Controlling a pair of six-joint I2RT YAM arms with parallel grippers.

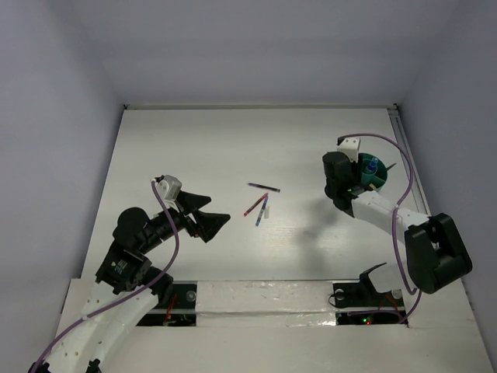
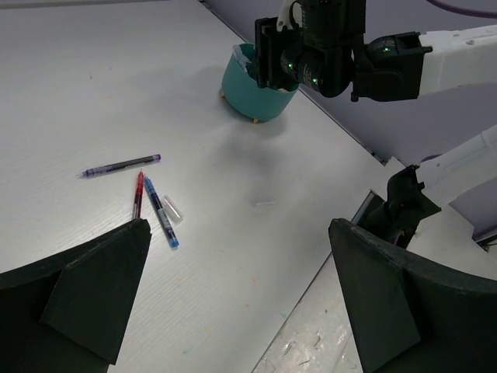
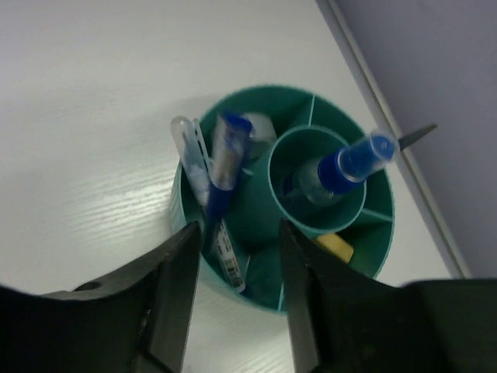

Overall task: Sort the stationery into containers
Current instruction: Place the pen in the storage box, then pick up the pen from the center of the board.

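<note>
So the teal tub [image 3: 342, 116] sits in the upper right of the overhead view, near the right edge of the white surface [image 1: 194, 148]; its inner cup has a blue-capped marker [image 3: 349, 159] standing in it; the outer compartment at the left of the right wrist view holds a labelled blue pen [image 3: 225, 163] leaning on the rim, with a clear tube [image 3: 190, 155] beside it; something yellowish [image 3: 335, 247] lies in a lower right compartment, can't tell what it is. The right gripper [image 3: 239, 229] hangs over the tub's near rim; its fingers are parted partway with nothing clamped, and the labelled pen's lower end shows in the gap. In the middle of the surface, well apart from the tub, lie a purple pen [image 2: 122, 165], a red pen [image 2: 138, 194] and a loose blue pen [image 2: 161, 211]; the red and blue ones lie just beside each other, with a small clear cap [image 2: 172, 210] next to the blue. The left gripper [image 2: 239, 225] hovers centre left in the overhead view, fingers spread wide and empty, facing those pens.
</note>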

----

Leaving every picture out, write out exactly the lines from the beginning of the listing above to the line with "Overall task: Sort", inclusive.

● Problem solution
Controlling a pair of six-joint I2RT YAM arms with parallel grippers.


Overall task: Sort the stationery into containers

This exercise has now been fully answered.